The Challenge Of Consistency With Biologics
Because biologics are made using living organisms that react to variability in their environment, some degree of batch-to-batch variability is inevitable. Demonstrating consistency, therefore, has been one of the greatest challenges faced by biologics undergoing regulatory agency evaluation. For biologicals, consistency often entails agreeing upon a range for each parameter that, though variable, still delivers a safe, efficacious product and the desired clinical outcome. “When a new biologic is developed that doesn’t fit a known criterion, the developer must work especially closely with regulators to develop relevant criteria related to safety, controls, and endpoints,” Sandage says. That’s true for biosimilars, too. The FDA’s draft guidances issued February 2012 provided a pathway to ensure interchangeability between biosimilars and already-approved biologic products.“The follow-on biologics market won’t be like the generic pharmaceutical market,” Sandage says. “When a drug like Lipitor goes off patent, 25 to 30 companies can make it easily. But only a few of the generic companies will be capable of making biosimilars.”
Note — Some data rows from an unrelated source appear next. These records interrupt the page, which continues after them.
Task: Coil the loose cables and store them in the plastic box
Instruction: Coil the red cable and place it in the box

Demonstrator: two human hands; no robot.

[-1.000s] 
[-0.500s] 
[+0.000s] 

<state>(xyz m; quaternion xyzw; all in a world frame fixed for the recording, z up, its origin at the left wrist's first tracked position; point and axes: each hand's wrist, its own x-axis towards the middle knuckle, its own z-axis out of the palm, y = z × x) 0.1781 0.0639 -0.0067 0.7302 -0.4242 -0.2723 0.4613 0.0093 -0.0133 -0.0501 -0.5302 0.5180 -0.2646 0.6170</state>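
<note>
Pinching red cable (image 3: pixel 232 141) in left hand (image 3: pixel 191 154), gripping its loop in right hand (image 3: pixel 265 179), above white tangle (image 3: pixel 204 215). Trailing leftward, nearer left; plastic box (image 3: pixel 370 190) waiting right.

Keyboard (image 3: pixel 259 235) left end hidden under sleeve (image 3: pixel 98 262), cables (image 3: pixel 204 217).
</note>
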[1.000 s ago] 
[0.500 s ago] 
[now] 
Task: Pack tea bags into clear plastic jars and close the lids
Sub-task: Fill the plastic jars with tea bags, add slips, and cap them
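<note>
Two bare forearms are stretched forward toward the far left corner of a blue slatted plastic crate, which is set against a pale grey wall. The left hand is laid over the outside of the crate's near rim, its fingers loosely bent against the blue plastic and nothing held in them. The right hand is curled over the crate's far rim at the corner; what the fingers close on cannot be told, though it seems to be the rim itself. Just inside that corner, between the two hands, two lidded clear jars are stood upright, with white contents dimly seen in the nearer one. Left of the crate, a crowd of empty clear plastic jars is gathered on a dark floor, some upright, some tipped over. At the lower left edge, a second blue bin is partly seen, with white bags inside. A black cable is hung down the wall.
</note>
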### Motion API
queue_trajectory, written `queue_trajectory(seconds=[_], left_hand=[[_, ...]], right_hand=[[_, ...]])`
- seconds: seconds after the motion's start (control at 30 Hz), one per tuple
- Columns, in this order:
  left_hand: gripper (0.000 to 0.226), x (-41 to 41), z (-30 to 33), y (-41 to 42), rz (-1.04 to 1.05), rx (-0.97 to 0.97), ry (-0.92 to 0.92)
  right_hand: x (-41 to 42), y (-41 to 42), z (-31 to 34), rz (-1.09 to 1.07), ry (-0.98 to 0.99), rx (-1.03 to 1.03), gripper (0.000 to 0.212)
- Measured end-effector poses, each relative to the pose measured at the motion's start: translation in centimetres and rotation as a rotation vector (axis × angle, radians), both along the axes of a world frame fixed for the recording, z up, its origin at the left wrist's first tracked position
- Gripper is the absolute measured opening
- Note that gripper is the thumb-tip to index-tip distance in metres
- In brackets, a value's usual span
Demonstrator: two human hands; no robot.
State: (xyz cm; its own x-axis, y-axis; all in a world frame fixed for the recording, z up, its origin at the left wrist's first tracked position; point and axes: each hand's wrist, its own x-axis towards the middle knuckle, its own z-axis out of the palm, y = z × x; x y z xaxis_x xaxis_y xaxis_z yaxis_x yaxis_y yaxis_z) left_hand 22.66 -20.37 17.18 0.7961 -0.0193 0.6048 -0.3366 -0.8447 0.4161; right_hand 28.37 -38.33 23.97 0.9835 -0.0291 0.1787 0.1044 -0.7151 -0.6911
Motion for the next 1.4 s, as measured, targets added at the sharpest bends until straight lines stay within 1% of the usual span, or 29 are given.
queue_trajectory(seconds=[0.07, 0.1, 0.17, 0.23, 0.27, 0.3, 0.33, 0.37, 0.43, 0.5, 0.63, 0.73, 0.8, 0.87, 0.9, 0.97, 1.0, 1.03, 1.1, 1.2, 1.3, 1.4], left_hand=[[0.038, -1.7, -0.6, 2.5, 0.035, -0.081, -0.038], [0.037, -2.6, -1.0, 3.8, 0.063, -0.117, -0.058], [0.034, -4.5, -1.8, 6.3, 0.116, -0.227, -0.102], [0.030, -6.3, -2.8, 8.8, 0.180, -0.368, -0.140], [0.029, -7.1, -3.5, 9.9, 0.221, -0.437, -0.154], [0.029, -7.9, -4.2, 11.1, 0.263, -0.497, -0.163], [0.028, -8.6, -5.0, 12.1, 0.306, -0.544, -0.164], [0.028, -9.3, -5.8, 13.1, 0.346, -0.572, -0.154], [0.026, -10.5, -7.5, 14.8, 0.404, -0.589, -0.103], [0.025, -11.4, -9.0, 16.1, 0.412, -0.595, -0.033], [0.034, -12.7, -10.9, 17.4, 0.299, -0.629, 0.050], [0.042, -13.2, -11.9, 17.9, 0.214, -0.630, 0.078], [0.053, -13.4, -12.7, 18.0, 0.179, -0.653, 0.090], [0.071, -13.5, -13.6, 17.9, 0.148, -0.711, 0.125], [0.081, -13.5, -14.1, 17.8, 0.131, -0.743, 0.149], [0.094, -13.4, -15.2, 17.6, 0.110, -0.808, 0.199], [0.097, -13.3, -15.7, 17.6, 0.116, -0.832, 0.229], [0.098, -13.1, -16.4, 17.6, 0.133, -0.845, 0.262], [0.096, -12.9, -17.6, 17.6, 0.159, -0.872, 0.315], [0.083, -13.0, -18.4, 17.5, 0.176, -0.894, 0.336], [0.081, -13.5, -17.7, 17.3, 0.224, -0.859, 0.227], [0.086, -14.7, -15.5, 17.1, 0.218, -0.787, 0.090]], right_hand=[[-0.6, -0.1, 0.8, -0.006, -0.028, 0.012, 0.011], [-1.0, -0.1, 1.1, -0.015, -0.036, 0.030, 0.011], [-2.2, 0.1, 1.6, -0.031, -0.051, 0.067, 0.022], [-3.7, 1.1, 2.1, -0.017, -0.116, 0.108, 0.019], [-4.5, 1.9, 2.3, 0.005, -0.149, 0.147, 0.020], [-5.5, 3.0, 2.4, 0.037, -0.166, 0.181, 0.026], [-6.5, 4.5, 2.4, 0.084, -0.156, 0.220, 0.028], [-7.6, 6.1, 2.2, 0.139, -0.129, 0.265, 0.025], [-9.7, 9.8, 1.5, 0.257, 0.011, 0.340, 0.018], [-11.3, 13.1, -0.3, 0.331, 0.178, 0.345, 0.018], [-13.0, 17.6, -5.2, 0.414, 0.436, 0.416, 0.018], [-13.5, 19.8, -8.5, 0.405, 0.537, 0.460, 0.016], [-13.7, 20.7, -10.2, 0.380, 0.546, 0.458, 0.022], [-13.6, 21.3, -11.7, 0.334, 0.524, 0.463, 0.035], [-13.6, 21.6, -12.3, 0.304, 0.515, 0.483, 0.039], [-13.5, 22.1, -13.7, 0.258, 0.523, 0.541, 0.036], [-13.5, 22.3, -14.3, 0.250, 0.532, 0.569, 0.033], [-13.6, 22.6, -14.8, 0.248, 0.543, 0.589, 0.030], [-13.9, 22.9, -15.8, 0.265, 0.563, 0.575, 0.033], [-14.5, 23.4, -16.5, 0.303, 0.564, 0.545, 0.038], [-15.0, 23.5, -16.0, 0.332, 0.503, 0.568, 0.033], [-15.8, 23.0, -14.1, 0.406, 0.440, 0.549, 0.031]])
Partnering Is The Trend For Biologics
Because the barriers to entry are high, biosimilars companies are partnering with innovator companies in ways that allow the innovator to continue to recoup some profits from its work. Recently, biosimilars firms AET BioTech and BioXpress Therapeutics formed an alliance to develop a biosimilars version of adalimumab (Humira). In India, Dr. Reddy’s is working with Merck KGaA to codevelop biosimilar oncologics for the U.S. market. In Korea, Samsung and partner Biogen Idec plan to commercialize several biosimilars in 2015 at half the current price of the original medications. Typically, biosimilars are expected to be priced at 60% to 80% of the purchase price of branded drugs. In contrast, traditional generics typically are priced at 10% to 20% of the price of the branded drug.
As biologics move into the clinic, companies are investing in manufacturing facilities. Novartis, for example, recently announced plans to begin construction in 2013 of a $500 million biologics manufacturing plant in Singapore. WuXi AppTec opened a biologics manufacturing facility in Shanghai in October 2012 to support its joint venture with AstraZeneca, and UCB Pharma completed a $84.8 million biologics plant in Braine-l’Alleud, Belgium.
With such a plethora of options, the global biologics market ranges between Thomson Reuters’ estimate of $90 billion and the IMS Institute for Healthcare Informatics’ figure of $176 billion. Despite their different estimates, both agree the growth rate for biologics surpasses that of traditional pharmaceuticals. Another analyst, the Freedonia Group, projects the annual growth rate for biologics at 6.5% until 2015, versus about 5% for the pharma industry as a whole. “There’s almost unlimited growth potential,” Sandage underscores.